● **TASK DETAILS**:
Your answer should restate each line of the data below word for word.

╔══

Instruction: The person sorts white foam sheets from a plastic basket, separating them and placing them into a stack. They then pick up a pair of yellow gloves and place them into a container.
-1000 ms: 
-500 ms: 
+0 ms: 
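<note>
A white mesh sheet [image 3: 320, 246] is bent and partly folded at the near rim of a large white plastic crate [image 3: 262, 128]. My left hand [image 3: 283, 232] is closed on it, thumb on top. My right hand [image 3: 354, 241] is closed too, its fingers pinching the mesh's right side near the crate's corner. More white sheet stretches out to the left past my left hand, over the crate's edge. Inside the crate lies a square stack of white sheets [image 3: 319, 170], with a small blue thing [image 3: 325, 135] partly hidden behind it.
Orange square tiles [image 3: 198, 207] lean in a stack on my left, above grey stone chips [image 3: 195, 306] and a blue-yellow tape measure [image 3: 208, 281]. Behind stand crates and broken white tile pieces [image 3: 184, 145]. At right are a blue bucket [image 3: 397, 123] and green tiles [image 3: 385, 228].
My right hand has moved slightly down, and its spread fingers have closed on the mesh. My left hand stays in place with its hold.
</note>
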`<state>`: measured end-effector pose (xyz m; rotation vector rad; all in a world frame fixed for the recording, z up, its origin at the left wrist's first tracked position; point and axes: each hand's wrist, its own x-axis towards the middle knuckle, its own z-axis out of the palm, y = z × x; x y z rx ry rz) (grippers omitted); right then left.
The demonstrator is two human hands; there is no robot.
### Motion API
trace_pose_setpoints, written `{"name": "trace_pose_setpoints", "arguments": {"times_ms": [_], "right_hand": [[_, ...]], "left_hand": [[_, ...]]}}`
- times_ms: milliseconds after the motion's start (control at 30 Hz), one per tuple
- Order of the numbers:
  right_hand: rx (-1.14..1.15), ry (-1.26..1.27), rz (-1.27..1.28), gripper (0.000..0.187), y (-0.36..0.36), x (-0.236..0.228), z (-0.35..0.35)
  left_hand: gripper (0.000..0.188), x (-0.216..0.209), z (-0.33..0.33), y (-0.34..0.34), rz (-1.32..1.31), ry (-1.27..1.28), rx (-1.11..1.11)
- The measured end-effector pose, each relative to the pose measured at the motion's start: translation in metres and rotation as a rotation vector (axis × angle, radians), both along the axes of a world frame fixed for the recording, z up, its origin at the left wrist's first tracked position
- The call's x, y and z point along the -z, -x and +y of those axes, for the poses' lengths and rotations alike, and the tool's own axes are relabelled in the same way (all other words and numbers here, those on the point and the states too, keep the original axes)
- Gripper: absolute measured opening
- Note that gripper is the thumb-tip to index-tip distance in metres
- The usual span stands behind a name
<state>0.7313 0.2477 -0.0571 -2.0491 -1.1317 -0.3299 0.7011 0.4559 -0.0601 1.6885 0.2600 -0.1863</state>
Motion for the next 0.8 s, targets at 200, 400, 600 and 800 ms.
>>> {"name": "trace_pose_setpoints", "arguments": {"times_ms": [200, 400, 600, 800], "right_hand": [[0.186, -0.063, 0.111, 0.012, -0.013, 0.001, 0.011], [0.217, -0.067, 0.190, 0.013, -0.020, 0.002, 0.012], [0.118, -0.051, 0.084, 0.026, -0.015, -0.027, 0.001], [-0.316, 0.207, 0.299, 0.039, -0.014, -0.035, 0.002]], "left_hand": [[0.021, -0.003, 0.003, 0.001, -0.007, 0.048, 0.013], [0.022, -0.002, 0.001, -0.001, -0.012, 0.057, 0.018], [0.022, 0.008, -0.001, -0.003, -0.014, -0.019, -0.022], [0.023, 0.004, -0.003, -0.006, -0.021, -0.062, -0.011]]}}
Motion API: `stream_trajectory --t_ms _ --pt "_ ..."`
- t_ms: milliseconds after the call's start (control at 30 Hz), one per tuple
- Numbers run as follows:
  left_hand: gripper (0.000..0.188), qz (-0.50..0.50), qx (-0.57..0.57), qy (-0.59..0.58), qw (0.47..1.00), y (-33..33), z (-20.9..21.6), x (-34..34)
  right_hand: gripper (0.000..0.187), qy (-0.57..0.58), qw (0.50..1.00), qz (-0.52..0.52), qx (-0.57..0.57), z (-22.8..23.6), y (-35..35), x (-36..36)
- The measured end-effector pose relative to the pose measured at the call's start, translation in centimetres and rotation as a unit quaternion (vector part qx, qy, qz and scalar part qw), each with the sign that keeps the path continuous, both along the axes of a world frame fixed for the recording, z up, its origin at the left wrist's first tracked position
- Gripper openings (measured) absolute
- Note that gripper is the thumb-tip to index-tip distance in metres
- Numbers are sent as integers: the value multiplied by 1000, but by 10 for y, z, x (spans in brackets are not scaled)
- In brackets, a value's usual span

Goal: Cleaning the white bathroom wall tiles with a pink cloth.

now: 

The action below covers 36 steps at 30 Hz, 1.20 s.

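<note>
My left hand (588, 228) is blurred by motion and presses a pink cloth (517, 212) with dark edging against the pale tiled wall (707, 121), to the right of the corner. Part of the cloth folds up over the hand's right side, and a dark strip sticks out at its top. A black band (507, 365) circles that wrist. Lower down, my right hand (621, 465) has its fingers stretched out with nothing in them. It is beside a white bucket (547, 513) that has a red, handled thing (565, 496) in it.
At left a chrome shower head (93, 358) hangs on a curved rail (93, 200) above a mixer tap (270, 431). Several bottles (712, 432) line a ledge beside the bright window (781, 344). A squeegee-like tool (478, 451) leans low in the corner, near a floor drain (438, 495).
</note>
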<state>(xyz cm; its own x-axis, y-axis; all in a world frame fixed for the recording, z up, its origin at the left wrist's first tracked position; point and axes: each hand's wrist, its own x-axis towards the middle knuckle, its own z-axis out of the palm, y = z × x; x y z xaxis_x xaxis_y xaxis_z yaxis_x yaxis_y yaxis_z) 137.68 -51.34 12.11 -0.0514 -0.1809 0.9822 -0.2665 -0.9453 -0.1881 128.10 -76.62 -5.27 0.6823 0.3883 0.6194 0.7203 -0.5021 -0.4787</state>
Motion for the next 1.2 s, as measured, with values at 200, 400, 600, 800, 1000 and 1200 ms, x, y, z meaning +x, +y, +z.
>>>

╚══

● **WRITTEN RESPONSE**:
Instruction: The person sorts white foam sheets from a plastic basket, separating them and placing them into a stack. They then pick up a pair of yellow gloves and place them into a container.
-1000 ms: 
-500 ms: 
+0 ms: 
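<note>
A white mesh sheet [image 3: 320, 246] is bent and partly folded at the near rim of a large white plastic crate [image 3: 262, 128]. My left hand [image 3: 283, 232] is closed on it, thumb on top. My right hand [image 3: 354, 241] is closed too, its fingers pinching the mesh's right side near the crate's corner. More white sheet stretches out to the left past my left hand, over the crate's edge. Inside the crate lies a square stack of white sheets [image 3: 319, 170], with a small blue thing [image 3: 325, 135] partly hidden behind it.
Orange square tiles [image 3: 198, 207] lean in a stack on my left, above grey stone chips [image 3: 195, 306] and a blue-yellow tape measure [image 3: 208, 281]. Behind stand crates and broken white tile pieces [image 3: 184, 145]. At right are a blue bucket [image 3: 397, 123] and green tiles [image 3: 385, 228].
My right hand has moved slightly down, and its spread fingers have closed on the mesh. My left hand stays in place with its hold.
</note>
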`<state>`: measured end-effector pose (xyz m; rotation vector rad; all in a world frame fixed for the recording, z up, its origin at the left wrist's first tracked position; point and axes: each hand's wrist, its own x-axis towards the middle knuckle, its own z-axis out of the palm, y = z × x; x y z rx ry rz) (grippers omitted); right then left.
The demonstrator is two human hands; there is no robot.
### Motion API
trace_pose_setpoints, written `{"name": "trace_pose_setpoints", "arguments": {"times_ms": [_], "right_hand": [[_, ...]], "left_hand": [[_, ...]]}}`
- times_ms: milliseconds after the motion's start (control at 30 Hz), one per tuple
- Order of the numbers:
  right_hand: rx (-1.14..1.15), ry (-1.26..1.27), rz (-1.27..1.28), gripper (0.000..0.187), y (-0.36..0.36), x (-0.236..0.228), z (-0.35..0.35)
  left_hand: gripper (0.000..0.188), x (-0.216..0.209), z (-0.33..0.33), y (-0.34..0.34), rz (-1.32..1.31), ry (-1.27..1.28), rx (-1.11..1.11)
- The measured end-effector pose, each relative to the pose measured at the motion's start: translation in metres and rotation as a rotation vector (axis × angle, radians), both along the axes of a world frame fixed for the recording, z up, its origin at the left wrist's first tracked position
- The call's x, y and z point along the -z, -x and +y of those axes, for the poses' lengths and rotations alike, and the tool's own axes are relabelled in the same way (all other words and numbers here, those on the point and the states too, keep the original axes)
- Gripper: absolute measured opening
- Note that gripper is the thumb-tip to index-tip distance in metres
- The usual span stands behind a name
<state>0.7313 0.2477 -0.0571 -2.0491 -1.1317 -0.3299 0.7011 0.4559 -0.0601 1.6885 0.2600 -0.1863</state>
Motion for the next 0.8 s, targets at 200, 400, 600 and 800 ms.
>>> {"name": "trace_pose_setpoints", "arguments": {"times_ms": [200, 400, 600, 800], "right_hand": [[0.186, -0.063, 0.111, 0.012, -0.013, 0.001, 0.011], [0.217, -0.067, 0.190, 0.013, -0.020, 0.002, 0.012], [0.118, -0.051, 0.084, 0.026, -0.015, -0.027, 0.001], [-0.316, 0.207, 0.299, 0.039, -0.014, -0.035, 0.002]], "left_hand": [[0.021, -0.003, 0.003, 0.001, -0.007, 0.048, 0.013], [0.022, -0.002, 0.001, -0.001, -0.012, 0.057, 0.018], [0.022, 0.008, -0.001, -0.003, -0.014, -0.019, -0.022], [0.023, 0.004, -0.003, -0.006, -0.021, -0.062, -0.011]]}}
Motion API: `stream_trajectory --t_ms _ --pt "_ ..."`
- t_ms: milliseconds after the call's start (control at 30 Hz), one per tuple
- Numbers run as follows:
  left_hand: gripper (0.000..0.188), qz (-0.50..0.50), qx (-0.57..0.57), qy (-0.59..0.58), qw (0.47..1.00), y (-33..33), z (-20.9..21.6), x (-34..34)
  right_hand: gripper (0.000..0.187), qy (-0.57..0.58), qw (0.50..1.00), qz (-0.52..0.52), qx (-0.57..0.57), z (-22.8..23.6), y (-35..35), x (-36..36)
- The measured end-effector pose relative to the pose measured at the call's start, translation in centimetres and rotation as a unit quaternion (vector part qx, qy, qz and scalar part qw), each with the sign that keeps the path continuous, both along the axes of a world frame fixed for the recording, z up, its origin at the left wrist's first tracked position
- Gripper openings (measured) absolute
- Note that gripper is the thumb-tip to index-tip distance in metres
- Numbers are sent as integers: the value multiplied by 1000, but by 10 for y, z, x (spans in brackets are not scaled)
- In brackets, a value's usual span

Goal: Cleaning the white bathroom wall tiles with a pink cloth.

now: 

The action below covers 36 steps at 30 Hz, 1.20 s.

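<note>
My left hand (588, 228) is blurred by motion and presses a pink cloth (517, 212) with dark edging against the pale tiled wall (707, 121), to the right of the corner. Part of the cloth folds up over the hand's right side, and a dark strip sticks out at its top. A black band (507, 365) circles that wrist. Lower down, my right hand (621, 465) has its fingers stretched out with nothing in them. It is beside a white bucket (547, 513) that has a red, handled thing (565, 496) in it.
At left a chrome shower head (93, 358) hangs on a curved rail (93, 200) above a mixer tap (270, 431). Several bottles (712, 432) line a ledge beside the bright window (781, 344). A squeegee-like tool (478, 451) leans low in the corner, near a floor drain (438, 495).
</note>
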<state>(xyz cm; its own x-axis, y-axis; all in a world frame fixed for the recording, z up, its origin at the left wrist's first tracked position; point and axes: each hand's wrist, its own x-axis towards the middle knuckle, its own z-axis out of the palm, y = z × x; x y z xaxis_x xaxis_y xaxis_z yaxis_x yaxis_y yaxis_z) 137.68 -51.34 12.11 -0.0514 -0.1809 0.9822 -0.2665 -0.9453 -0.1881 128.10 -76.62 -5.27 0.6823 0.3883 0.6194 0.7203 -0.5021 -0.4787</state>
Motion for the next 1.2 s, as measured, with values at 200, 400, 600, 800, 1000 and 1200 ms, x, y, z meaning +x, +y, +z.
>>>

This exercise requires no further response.